Friday, December 14, 2018

Sylvester Turner's leadership crisis

The reason people like Boykins (and Buzbee) keep stepping up with suggestions to resolve the dispute between the city and the firefighters is because there is a paralysis of leadership in the mayor's office.

Houston City Councilman Dwight Boykins on Thursday proposed charging property owners a monthly garbage collection fee to finance raises for firefighters while avoiding job cuts for other city staff.

Under the proposal, most Houston homeowners would be charged a flat, monthly fee between $25 and $40 to help the city absorb the cost of raises for firefighters mandated by the pay parity charter amendment approved by voters last month.

Unveiled at a Thursday press conference, Boykins' proposal comes amid a legal challenge by the city over the constitutionality of Proposition B, the charter amendment granting firefighters equal pay to police officers of corresponding rank and experience. The amendment was approved last month by 59 percent of voters.

"I believe the issue of pay parity was settled at the ballot box," Boykins wrote in a Thursday letter to Mayor Sylvester Turner and his colleagues on council. "As elected leaders, our primary mission is to settle on an appropriate and responsible way forward. To this end, I am convinced that introducing a garbage collection fee is the most plausible plan to provide firefighters a pay raise while ensuring that no city worker loses their job."

Mayor Turner turned this down flat, as he has in the past.  He is simply too terrified to raise a tax or a fee in an election year.  He used "fiscal conservative" language to dog-whistle to the moderate Republicans that he will need to be re-elected that he stands by their side.

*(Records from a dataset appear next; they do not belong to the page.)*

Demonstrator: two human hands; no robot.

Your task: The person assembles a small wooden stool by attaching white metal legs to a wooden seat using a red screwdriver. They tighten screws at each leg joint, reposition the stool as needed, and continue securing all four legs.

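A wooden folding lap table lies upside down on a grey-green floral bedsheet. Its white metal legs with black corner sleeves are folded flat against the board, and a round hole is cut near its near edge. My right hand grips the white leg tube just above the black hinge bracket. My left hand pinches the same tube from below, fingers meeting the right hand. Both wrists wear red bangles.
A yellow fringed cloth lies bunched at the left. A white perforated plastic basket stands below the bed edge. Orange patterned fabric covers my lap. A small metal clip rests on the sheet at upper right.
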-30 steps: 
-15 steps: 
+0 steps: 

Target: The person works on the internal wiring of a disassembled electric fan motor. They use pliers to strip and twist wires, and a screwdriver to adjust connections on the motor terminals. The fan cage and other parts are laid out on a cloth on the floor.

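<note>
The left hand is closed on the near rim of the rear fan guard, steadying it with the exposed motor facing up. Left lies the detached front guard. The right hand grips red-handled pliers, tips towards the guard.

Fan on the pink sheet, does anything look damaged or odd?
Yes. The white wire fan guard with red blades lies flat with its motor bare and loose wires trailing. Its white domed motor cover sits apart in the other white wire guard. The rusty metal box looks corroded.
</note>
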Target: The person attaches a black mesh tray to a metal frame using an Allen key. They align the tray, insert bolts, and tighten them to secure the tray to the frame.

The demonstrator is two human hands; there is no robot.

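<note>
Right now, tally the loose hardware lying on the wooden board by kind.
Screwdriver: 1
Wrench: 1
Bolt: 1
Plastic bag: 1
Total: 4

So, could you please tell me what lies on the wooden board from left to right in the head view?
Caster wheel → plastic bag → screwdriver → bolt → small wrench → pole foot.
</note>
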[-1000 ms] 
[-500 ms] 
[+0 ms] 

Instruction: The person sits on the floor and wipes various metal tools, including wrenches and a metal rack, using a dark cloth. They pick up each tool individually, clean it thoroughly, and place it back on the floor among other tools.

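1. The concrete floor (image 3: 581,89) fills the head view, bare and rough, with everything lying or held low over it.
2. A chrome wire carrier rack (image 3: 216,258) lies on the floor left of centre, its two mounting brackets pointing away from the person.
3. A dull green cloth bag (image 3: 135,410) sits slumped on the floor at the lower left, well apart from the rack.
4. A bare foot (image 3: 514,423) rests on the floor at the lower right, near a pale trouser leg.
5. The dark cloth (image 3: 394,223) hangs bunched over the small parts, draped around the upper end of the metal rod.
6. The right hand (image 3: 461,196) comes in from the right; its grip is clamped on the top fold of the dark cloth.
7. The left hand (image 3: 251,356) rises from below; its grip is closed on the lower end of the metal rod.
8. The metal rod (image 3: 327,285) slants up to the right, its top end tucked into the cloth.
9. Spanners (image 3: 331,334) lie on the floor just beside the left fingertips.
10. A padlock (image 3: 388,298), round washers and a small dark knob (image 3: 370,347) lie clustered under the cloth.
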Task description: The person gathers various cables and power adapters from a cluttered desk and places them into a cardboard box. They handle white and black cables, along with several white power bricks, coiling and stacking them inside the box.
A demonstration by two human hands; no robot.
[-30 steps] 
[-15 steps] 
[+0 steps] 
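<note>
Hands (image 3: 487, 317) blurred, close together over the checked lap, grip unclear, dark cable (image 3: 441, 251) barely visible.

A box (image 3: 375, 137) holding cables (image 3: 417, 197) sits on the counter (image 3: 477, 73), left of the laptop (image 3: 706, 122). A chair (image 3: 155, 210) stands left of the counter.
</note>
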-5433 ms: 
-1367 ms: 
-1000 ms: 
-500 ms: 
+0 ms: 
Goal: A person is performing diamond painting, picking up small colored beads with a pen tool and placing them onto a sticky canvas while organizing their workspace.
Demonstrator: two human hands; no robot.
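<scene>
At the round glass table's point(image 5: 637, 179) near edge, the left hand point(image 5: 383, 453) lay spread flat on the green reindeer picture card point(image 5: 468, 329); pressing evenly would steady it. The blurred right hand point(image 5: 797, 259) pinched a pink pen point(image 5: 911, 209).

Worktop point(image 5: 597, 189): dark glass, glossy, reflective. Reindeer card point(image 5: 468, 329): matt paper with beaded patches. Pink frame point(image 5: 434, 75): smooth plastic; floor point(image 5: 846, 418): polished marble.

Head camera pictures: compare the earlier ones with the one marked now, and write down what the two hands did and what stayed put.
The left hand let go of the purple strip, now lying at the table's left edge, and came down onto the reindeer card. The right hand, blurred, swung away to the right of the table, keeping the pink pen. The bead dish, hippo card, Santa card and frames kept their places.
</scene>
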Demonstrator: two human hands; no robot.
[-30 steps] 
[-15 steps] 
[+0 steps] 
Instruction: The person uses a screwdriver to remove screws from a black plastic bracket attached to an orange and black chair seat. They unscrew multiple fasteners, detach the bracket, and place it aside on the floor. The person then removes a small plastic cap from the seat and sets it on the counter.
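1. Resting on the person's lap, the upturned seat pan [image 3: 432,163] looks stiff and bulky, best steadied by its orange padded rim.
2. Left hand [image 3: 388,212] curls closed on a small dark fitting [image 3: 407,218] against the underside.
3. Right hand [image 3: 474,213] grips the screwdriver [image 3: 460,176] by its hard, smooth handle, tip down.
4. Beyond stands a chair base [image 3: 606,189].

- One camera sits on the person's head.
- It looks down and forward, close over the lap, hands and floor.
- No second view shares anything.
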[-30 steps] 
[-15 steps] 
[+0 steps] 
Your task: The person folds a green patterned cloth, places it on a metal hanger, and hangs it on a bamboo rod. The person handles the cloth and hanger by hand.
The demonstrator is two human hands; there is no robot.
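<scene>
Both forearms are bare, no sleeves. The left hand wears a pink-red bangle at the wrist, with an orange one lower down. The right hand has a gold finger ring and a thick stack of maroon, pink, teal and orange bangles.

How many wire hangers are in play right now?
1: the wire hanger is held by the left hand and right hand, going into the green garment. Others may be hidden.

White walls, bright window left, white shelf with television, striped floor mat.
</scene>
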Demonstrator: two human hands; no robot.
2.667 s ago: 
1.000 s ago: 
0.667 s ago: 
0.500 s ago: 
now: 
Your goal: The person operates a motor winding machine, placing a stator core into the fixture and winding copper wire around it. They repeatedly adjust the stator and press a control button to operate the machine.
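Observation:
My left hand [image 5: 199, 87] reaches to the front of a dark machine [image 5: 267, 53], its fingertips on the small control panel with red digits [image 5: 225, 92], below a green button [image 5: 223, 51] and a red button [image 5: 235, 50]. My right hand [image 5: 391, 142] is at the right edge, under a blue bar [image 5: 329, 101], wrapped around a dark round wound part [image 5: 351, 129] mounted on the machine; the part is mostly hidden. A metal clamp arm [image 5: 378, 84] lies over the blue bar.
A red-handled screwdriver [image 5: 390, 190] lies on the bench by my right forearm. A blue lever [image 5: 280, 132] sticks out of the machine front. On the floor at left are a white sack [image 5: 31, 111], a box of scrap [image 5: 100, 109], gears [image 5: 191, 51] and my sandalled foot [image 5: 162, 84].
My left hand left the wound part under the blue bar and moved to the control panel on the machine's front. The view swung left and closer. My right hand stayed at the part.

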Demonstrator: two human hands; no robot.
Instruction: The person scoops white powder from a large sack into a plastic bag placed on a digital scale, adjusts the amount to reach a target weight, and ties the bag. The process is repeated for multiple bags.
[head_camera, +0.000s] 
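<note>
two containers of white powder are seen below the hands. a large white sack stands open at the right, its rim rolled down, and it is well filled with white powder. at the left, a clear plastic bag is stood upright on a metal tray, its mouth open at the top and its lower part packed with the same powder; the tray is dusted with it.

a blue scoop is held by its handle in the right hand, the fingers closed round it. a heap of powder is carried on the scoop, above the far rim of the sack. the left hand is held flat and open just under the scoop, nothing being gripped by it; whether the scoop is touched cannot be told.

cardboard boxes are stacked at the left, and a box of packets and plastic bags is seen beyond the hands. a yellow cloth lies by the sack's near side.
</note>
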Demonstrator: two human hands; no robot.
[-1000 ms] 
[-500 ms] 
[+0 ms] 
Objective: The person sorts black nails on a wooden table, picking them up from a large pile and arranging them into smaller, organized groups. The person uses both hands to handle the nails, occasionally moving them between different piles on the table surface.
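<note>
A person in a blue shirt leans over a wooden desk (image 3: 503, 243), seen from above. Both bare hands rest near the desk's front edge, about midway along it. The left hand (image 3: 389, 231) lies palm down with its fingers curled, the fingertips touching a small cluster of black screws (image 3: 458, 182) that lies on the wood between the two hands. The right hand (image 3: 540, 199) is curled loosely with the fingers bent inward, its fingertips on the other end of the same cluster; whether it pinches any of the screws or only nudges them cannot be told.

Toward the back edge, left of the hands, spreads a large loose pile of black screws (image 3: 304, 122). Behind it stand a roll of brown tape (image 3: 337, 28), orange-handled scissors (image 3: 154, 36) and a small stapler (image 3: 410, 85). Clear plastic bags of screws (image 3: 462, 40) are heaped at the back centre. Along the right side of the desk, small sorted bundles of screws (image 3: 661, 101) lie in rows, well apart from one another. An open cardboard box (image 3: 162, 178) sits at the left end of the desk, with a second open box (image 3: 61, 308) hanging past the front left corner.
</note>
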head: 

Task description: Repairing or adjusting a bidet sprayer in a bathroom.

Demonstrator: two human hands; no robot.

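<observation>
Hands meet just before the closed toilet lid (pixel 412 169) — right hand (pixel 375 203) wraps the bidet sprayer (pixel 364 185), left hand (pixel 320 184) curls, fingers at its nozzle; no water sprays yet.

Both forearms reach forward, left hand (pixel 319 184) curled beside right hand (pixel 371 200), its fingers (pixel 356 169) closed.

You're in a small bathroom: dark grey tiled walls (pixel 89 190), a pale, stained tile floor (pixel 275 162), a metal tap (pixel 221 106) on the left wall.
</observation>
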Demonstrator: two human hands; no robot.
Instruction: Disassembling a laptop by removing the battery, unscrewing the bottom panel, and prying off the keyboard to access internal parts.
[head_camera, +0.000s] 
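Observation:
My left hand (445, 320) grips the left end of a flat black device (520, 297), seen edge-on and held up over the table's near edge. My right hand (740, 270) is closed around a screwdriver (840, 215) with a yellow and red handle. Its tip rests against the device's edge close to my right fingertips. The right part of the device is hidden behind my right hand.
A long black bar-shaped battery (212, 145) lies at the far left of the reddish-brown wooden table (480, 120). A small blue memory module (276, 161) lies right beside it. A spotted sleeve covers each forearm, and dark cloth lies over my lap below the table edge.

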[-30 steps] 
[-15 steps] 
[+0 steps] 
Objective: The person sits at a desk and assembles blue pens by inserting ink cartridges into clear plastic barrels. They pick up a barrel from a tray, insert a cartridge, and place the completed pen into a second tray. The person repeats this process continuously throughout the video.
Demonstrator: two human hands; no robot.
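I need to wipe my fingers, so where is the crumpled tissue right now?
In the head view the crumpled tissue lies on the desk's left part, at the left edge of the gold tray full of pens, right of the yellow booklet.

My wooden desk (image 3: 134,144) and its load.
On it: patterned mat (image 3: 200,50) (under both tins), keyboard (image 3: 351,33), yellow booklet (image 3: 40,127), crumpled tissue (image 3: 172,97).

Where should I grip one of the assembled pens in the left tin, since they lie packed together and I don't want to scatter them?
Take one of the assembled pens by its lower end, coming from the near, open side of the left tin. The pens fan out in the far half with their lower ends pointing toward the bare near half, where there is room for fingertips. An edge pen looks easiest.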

Turner’s office issued a statement in which the mayor said he was opposed to the idea: “Council Member Boykins and the Firefighters Association's proposal to enact a $25 monthly garbage collection fee to pay for a firefighter’s 29% pay raise, underscores what I have been saying for months. The City cannot afford Proposition B. This measure will cost the city more than $100 million each fiscal year. I will not support forcing Houston homeowners to pay a costly new tax on trash collection to pay for firefighters’ salaries.”

So the city -- in cahoots with the police officers' union, which has inserted itself into the dispute against the firefighters, buying the mayor's bluff/threat of layoffs -- will keep litigating, in the hopes that their lawyers might eventually get them a favorable legal ruling where the court of public opinion and referendum has failed them.

In response to a lawsuit by the Houston Police Officers Union, which opposed the parity amendment, a state district judge earlier this month issued a temporary restraining order blocking implementation of the measure. A hearing is scheduled for (today).

Here's more on the details of CM Boykin's proposal, and some history.

Boykins estimated the proposed fee could raise $107 million to $172 million annually. Disabled veterans would be exempted from the fee and senior citizens would pay a to-be-determined discounted rate, he said.

[...]

He said trash collection could occur twice a week if city council adopted a $30 monthly fee; a $40 fee would allow heavy trash pickup twice a month.

Houston is the only big Texas city without a garbage fee. Austin charges a monthly garbage fee of between $25 and $50, San Antonio charges roughly $20, Dallas charges $27 and Fort Worth charges between $12.50 and $23.

[...]

It’s not the first time local officials have eyed — or killed — garbage fees: Turner shot down the idea in 2016, when it was suggested as a way to offset a new contract with trash haulers. Boykins floated the idea at an October council meeting, and previously has suggested a garbage fee as a way to raise money that would not count against a voter-imposed revenue cap.

Former Mayor Annise Parker also floated a garbage fee in 2014 to plug a budget deficit, an idea that was shot down by the city council.

The longer this drags out, the greater the ill will between the parties grows.

I thought it was bad enough months ago that Turner, a Democrat, chose to bully a Democratic constituency, a civil workers union, with Republican strong-arm tactics.  He's also enabled conservatives to rally behind the firefighters and form an organized opposition to him, a pretty stupid thing to let happen.  And in what may have been from the unintended consequences department, the dispute has exasperated a simmering animosity between police officers and firefighters and the lack of respect each appears to have for the others' job.  In short, the vitriol has reached toxic levels.  Perhaps the judge will recommend binding arbitration for the two parties at today's hearing (and the mayor's attorneys won't decide to challenge that with another lawsuit).

Speaking of third parties, someone ought to be polling Houstonians regarding Boykins' proposed garbage fee increase.  Because if the city or the firefighters have some of their cronies doing it, we'll just get spin.  Not that more public opinion against him seems to influence this mayor.

In the meantime, Sylvester Turner needs to focus on this and not on HISD.  This is his real challenge for 2019; why he chose to meddle in the school issues demonstrates, on its best day, a political attention deficit disorder on the part of the mayor.  You would think he had staff smart enough to advise him of this.

Fresh ideas -- and perhaps fresh leadership downtown around the horseshoe on Bagby -- appear to be more greatly needed with each passing day.